Please return the listing below from the line with "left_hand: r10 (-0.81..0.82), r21" through its last line, exactly, and include nothing else.

══════════

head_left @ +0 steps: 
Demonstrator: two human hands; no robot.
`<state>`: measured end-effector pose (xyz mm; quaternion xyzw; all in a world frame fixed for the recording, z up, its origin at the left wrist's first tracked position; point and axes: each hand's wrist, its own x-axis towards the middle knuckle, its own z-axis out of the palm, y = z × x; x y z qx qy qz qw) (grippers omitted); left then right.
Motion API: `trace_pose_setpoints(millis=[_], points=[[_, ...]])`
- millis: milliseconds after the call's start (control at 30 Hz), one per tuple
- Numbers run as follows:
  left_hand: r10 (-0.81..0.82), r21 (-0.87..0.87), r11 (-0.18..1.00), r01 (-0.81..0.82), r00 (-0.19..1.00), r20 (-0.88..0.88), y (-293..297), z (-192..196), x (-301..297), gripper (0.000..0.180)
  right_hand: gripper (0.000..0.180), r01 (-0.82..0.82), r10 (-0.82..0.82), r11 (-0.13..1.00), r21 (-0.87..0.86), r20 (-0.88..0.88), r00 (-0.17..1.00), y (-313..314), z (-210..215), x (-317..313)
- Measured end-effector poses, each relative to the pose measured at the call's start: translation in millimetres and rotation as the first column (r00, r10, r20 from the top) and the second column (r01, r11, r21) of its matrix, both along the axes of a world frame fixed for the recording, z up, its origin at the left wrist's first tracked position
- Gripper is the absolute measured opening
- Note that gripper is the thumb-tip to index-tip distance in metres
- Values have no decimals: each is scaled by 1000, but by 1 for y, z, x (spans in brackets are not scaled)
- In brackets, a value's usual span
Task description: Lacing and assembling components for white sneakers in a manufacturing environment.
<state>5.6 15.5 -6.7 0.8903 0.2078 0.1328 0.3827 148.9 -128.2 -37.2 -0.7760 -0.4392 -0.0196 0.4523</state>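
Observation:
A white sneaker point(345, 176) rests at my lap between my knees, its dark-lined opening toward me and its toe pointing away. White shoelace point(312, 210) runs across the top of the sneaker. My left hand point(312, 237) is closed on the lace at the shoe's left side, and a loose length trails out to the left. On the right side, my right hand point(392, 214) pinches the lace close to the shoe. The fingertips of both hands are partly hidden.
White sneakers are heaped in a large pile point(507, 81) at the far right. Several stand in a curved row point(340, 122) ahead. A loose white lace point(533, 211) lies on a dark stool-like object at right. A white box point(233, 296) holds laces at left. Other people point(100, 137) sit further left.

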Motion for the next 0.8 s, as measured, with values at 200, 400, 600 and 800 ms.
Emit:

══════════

__EXERCISE RESPONSE__.
  left_hand: r10 (-0.81..0.82), r21 (-0.87..0.87), r11 (-0.18..1.00), r01 (-0.81..0.82), r00 (-0.19..1.00), r20 (-0.88..0.88), y (-293..297), z (-192..196), x (-301..297), gripper (0.000..0.180)
  right_hand: gripper (0.000..0.180), r01 (-0.82..0.82), r10 (-0.82..0.82), r11 (-0.13..1.00), r21 (-0.87..0.86), r20 (-0.88..0.88), r00 (-0.17..1.00), y (-313..314), z (-210..215), x (-317..313)
- Measured end-effector poses, each relative to the pose measured at the call's start: translation in millimetres and rotation as the first column (r00, r10, r20 from the top) and the second column (r01, r11, r21) of its matrix, both along the axes of a world frame fixed for the recording, z up, its origin at the left wrist's first tracked position
- Gripper is the absolute measured opening
- Note that gripper is the thumb-tip to index-tip distance in metres
- Values have no decimals: each is scaled by 1000, but by 1 for y, z, x (spans in brackets are not scaled)
- In brackets, a value's usual span
Task description: Lacing and assembling components for white sneakers in a manufacturing environment.
<state>5.6 15.5 -6.7 0.8903 0.2078 0.1328 0.3827 148.9 -128.2 -37.2 -0.7760 -0.4392 -0.0196 0.4523</state>
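Observation:
A white sneaker point(345, 176) rests at my lap between my knees, its dark-lined opening toward me and its toe pointing away. White shoelace point(312, 210) runs across the top of the sneaker. My left hand point(312, 237) is closed on the lace at the shoe's left side, and a loose length trails out to the left. On the right side, my right hand point(392, 214) pinches the lace close to the shoe. The fingertips of both hands are partly hidden.
White sneakers are heaped in a large pile point(507, 81) at the far right. Several stand in a curved row point(340, 122) ahead. A loose white lace point(533, 211) lies on a dark stool-like object at right. A white box point(233, 296) holds laces at left. Other people point(100, 137) sit further left.
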
Motion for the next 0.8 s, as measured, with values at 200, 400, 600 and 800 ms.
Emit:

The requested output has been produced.